### WHAT IS NEEDED
Please set out each line below exactly as it stands, without the images.

### PROVIDED DATA
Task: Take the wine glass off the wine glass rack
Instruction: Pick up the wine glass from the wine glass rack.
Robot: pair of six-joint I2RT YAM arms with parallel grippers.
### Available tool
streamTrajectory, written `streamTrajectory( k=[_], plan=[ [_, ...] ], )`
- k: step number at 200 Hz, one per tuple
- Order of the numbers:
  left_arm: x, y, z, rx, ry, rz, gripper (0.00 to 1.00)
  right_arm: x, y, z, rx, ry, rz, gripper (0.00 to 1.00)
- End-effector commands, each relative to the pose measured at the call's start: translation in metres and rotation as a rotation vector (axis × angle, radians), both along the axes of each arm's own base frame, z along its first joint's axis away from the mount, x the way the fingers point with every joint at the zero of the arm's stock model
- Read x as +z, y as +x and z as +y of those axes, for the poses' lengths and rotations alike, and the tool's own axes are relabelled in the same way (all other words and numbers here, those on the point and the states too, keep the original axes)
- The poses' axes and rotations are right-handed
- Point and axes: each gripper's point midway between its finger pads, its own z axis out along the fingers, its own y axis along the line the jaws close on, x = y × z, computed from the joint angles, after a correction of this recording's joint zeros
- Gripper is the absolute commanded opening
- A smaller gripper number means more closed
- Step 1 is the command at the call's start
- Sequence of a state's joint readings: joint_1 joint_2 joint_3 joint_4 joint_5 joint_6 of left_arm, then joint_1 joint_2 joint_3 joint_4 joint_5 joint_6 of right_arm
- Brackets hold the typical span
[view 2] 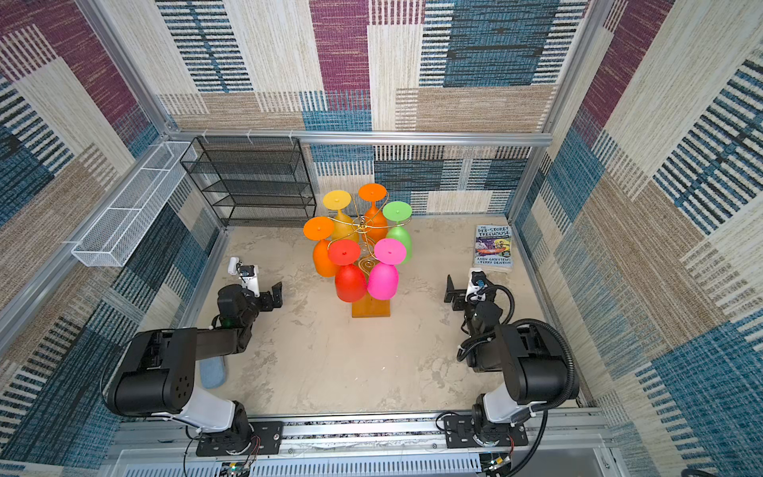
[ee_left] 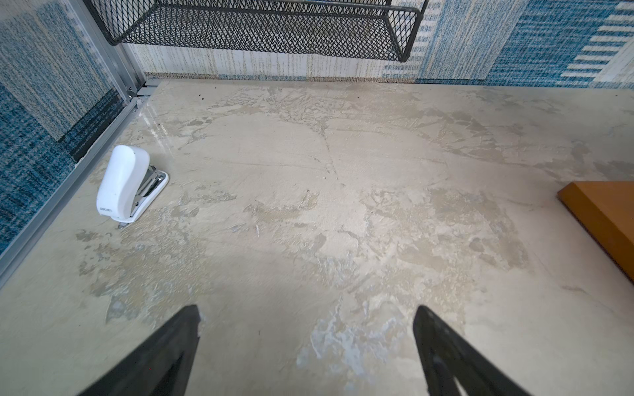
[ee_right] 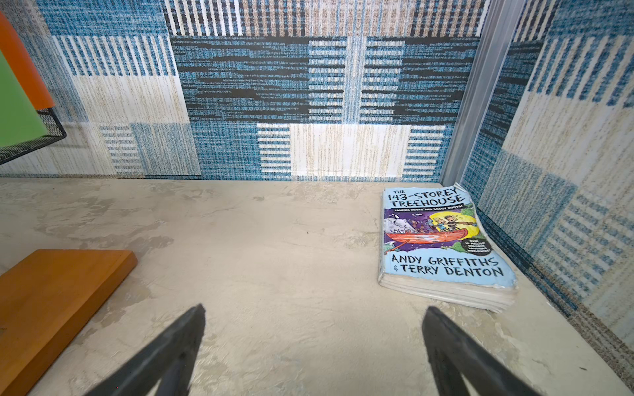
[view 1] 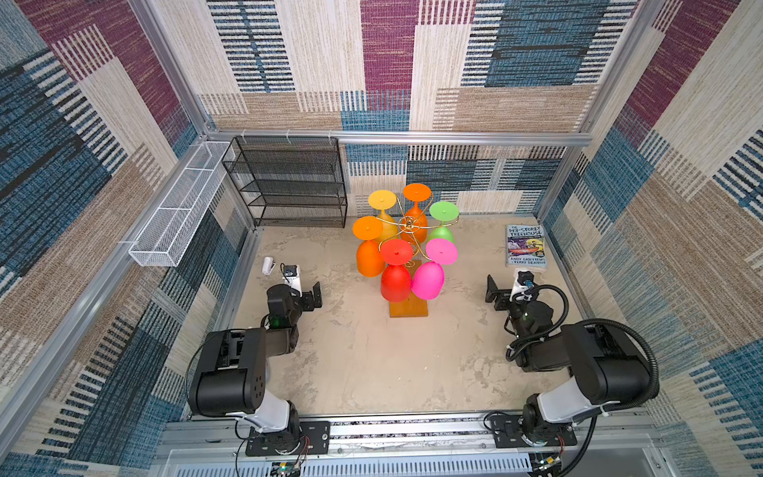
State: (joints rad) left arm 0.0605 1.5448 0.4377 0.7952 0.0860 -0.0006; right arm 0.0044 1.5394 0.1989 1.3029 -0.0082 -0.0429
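Observation:
The wine glass rack [view 1: 408, 309] [view 2: 370, 307], gold wire on an orange-brown wooden base, stands mid-table in both top views. Several coloured wine glasses hang upside down from it; the red wine glass [view 1: 395, 284] and a pink one [view 1: 427, 281] are nearest the arms. My left gripper [view 1: 299, 291] [ee_left: 307, 310] sits left of the rack, open and empty, over bare table. My right gripper [view 1: 510, 291] [ee_right: 315, 308] sits to the rack's right, also open and empty. The wrist views catch only a base corner [ee_left: 603, 219] [ee_right: 51, 291] and a green glass [ee_right: 17, 109].
A white stapler [view 1: 268, 265] [ee_left: 123, 181] lies by the left wall, ahead of the left gripper. A book [view 1: 525, 245] [ee_right: 439, 240] lies in the back right corner. A black mesh shelf [view 1: 289, 181] and a white wire basket [view 1: 177, 214] stand at the back left.

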Motion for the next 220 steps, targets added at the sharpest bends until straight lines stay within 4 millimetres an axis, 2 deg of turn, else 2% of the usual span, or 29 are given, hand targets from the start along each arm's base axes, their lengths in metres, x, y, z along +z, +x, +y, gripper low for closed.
streamTrajectory(
  k=[1, 160, 188, 198, 220],
  plan=[
    [0.002, 0.002, -0.001, -0.007, -0.001, -0.006, 0.99, 0.003, 0.001, 0.001, 0.007, 0.0, -0.01, 1.0],
    [0.001, 0.001, -0.001, -0.008, -0.002, -0.004, 0.99, 0.003, 0.001, 0.002, 0.01, 0.0, -0.009, 1.0],
    [0.002, 0.0, -0.004, -0.029, -0.003, -0.012, 0.95, 0.005, 0.001, 0.0, -0.001, 0.004, -0.016, 1.0],
    [0.007, -0.002, -0.007, -0.046, -0.001, -0.033, 0.93, 0.008, 0.004, -0.003, -0.016, 0.011, -0.011, 1.0],
    [0.025, -0.01, 0.003, 0.017, 0.005, -0.061, 0.92, 0.022, 0.012, -0.004, -0.022, 0.01, 0.024, 1.0]
  ],
)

### REPLY
Task: Take the wine glass off the wine glass rack
Instruction: Pick up the wine glass from the wine glass rack.
Robot: pair of six-joint I2RT YAM arms with parallel grippers.
### Available tool
streamTrajectory, written `streamTrajectory( k=[_], plan=[ [_, ...] ], )`
- k: step number at 200 Hz, one per tuple
- Order of the numbers:
  left_arm: x, y, z, rx, ry, rz, gripper (0.00 to 1.00)
  right_arm: x, y, z, rx, ry, rz, gripper (0.00 to 1.00)
- End-effector commands, each relative to the pose measured at the call's start: translation in metres and rotation as a rotation vector (axis × angle, radians), both along the axes of each arm's own base frame, z along its first joint's axis away from the mount, x the way the fingers point with every joint at the zero of the arm's stock model
- Read x as +z, y as +x and z as +y of those axes, for the poses' lengths and rotations alike, and the tool's own axes are relabelled in the same way (all other words and numbers here, those on the point and the states too, keep the original axes)
- The poses' axes and rotations are right-handed
- Point and axes: each gripper's point midway between its finger pads, its own z axis out along the fingers, its own y axis along the line the jaws close on, x = y × z, computed from the joint angles, after a correction of this recording's joint zeros
- Gripper is the absolute commanded opening
- A smaller gripper number means more closed
- Step 1 is the command at the call's start
- Sequence of a state's joint readings: joint_1 joint_2 joint_3 joint_4 joint_5 joint_6 of left_arm, then joint_1 joint_2 joint_3 joint_4 joint_5 joint_6 of right_arm
- Brackets hold the typical span
[view 2] 
[ee_left] 
[ee_right] 
[view 1] 
State: (joints rad) left arm 0.0605 1.5448 0.4377 0.7952 0.0860 -0.0006; right arm 0.0044 1.5394 0.1989 1.3029 -0.0082 -0.0429
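Observation:
The wine glass rack [view 1: 408, 309] [view 2: 370, 307], gold wire on an orange-brown wooden base, stands mid-table in both top views. Several coloured wine glasses hang upside down from it; the red wine glass [view 1: 395, 284] and a pink one [view 1: 427, 281] are nearest the arms. My left gripper [view 1: 299, 291] [ee_left: 307, 310] sits left of the rack, open and empty, over bare table. My right gripper [view 1: 510, 291] [ee_right: 315, 308] sits to the rack's right, also open and empty. The wrist views catch only a base corner [ee_left: 603, 219] [ee_right: 51, 291] and a green glass [ee_right: 17, 109].
A white stapler [view 1: 268, 265] [ee_left: 123, 181] lies by the left wall, ahead of the left gripper. A book [view 1: 525, 245] [ee_right: 439, 240] lies in the back right corner. A black mesh shelf [view 1: 289, 181] and a white wire basket [view 1: 177, 214] stand at the back left.
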
Motion for the next 220 steps, targets added at the sharpest bends until straight lines stay within 4 millimetres an axis, 2 deg of turn, else 2% of the usual span, or 29 are given, hand targets from the start along each arm's base axes, their lengths in metres, x, y, z along +z, +x, +y, gripper low for closed.
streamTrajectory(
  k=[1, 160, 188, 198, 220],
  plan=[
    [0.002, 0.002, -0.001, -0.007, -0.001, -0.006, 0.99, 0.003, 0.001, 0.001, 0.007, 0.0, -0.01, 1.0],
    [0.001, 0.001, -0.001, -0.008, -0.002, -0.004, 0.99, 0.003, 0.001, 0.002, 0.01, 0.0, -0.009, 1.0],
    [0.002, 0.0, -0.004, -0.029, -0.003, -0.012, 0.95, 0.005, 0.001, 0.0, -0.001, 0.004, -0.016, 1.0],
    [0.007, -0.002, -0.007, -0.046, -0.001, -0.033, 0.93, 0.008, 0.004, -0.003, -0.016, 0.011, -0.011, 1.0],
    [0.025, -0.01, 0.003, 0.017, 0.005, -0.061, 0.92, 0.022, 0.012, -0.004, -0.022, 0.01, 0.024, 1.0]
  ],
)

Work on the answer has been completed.